Adiós a un clásico de los churros jerezanos

Fallece a los 67 años Juan Luis Cordero, veterano churrero de la plaza Doña Blanca, casi un año después de ganarse su merecida jubilación

Juan Luis Cordero González dejaba este mundo a los 67 años el pasado sábado. La noticia ha llegado como sorpresa desagradable para muchos de sus clientes habituales. Algunos leyeron la esquela el pasado domingo. Otros se han enterado por terceros o directamente por su sobrino Antonio, aquel que le tomara definitivamente el relevo hace casi un año, cuando una hernia le obligaba a jubilarse tras más de 40 años despachando churros en la plaza Doña Blanca.

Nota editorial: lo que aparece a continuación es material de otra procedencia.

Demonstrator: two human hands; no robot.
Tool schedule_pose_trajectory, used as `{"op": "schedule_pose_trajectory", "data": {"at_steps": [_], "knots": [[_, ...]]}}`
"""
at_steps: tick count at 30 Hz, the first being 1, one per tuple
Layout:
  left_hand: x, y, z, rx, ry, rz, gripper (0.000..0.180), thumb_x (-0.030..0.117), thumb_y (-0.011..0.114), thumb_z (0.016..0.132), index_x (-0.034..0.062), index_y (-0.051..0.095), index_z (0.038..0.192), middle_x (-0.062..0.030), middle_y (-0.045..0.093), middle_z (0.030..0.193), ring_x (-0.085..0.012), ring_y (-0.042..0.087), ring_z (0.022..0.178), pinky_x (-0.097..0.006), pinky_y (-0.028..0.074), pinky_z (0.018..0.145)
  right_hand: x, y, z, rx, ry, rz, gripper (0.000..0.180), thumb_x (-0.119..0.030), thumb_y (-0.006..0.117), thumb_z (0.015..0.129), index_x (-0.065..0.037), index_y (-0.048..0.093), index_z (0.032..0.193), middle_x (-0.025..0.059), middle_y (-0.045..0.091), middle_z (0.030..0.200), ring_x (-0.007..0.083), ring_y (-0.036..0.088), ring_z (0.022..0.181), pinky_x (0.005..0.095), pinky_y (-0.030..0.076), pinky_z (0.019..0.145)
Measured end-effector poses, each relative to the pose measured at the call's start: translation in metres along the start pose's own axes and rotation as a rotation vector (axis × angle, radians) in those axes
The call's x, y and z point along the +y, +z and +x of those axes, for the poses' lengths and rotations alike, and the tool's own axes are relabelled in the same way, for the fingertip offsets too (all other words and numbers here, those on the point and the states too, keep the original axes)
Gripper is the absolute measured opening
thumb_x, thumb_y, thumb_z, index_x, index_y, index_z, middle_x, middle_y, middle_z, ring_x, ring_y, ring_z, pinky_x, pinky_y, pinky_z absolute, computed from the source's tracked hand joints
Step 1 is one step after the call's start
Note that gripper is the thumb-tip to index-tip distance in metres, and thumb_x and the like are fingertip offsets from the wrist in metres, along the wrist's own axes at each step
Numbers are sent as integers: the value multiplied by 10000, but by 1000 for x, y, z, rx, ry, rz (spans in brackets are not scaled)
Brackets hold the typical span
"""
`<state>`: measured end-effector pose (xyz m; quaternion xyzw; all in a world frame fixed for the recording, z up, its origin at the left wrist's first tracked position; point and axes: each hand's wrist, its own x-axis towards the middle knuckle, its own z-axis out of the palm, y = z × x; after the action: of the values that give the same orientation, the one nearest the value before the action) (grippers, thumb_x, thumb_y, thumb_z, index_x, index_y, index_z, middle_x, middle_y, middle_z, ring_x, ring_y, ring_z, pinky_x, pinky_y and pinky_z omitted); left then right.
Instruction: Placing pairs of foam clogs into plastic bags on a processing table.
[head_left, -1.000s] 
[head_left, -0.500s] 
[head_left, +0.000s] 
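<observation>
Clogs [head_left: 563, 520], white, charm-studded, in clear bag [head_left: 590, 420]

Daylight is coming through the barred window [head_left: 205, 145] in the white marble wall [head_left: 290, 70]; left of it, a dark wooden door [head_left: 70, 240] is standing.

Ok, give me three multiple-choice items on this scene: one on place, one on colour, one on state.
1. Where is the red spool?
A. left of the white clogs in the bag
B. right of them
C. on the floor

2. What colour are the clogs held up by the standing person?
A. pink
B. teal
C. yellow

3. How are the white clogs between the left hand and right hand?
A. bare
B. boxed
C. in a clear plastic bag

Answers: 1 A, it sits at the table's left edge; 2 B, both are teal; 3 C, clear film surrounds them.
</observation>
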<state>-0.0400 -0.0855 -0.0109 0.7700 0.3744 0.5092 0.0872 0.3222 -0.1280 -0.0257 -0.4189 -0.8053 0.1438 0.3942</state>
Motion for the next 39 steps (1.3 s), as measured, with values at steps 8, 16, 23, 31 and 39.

Siempre se han dicho que los de Jerez son unos churros especiales, por su masa fina y crujiente, mucho más digeribles que las clásicas porras que pueden degustarse en gran parte de España. En el hecho de que este tipo de churro se haya convertido casi en una institución tiene mucho que ver la familia Cordero durante generaciones. Hijo y nieto de churreros, en su casa prácticamente no conoció otro oficio que este ligado al aceite, la harina y el agua. “Los suyos han sido los mejores de Jerez”, relata su sobrino Antonio, quien ha acompañado los últimos siete años a Juan Luis y que tras su jubilación se hiciera con el histórico puesto, más de un siglo en Doña Blanca, aunque en diferentes ubicaciones a lo largo de las últimas décadas.

El destino quiso que Cordero apenas disfrutara de una jubilación que se había ganado a pulso. “Tenía muchos dolores por una hernia y en marzo ya dejó esto. Se operó en noviembre, pero resultó ser un tumor”, explica Antonio mientras despacha un euro de churros a una clientela que acaba de conocer el fatal desenlace de Juan Luis. “Era muy querido. La gente lleva dos días preguntando por él. Verás cuando llegue el verano y se enteren los que están fuera”.

Los años de experiencia junto a su tío han servido para que Antonio prácticamente calque los churros de Juan Luis. “Él entendía mejor que nadie las masas y las harinas, y las meneaba mucho. Aquí hay que meter riñones, me decía. Y es que lo importante es que nunca quede harina sin mezclar”.

Juan Luis deja viuda y dos hijos, Marta y Juan Luis, quien también le echara una mano los fines de semana y festivos durante 16 años. Eso sí, el veterano churrero se fue sabiendo que su histórico puesto queda en buenas manos. Descanse en paz.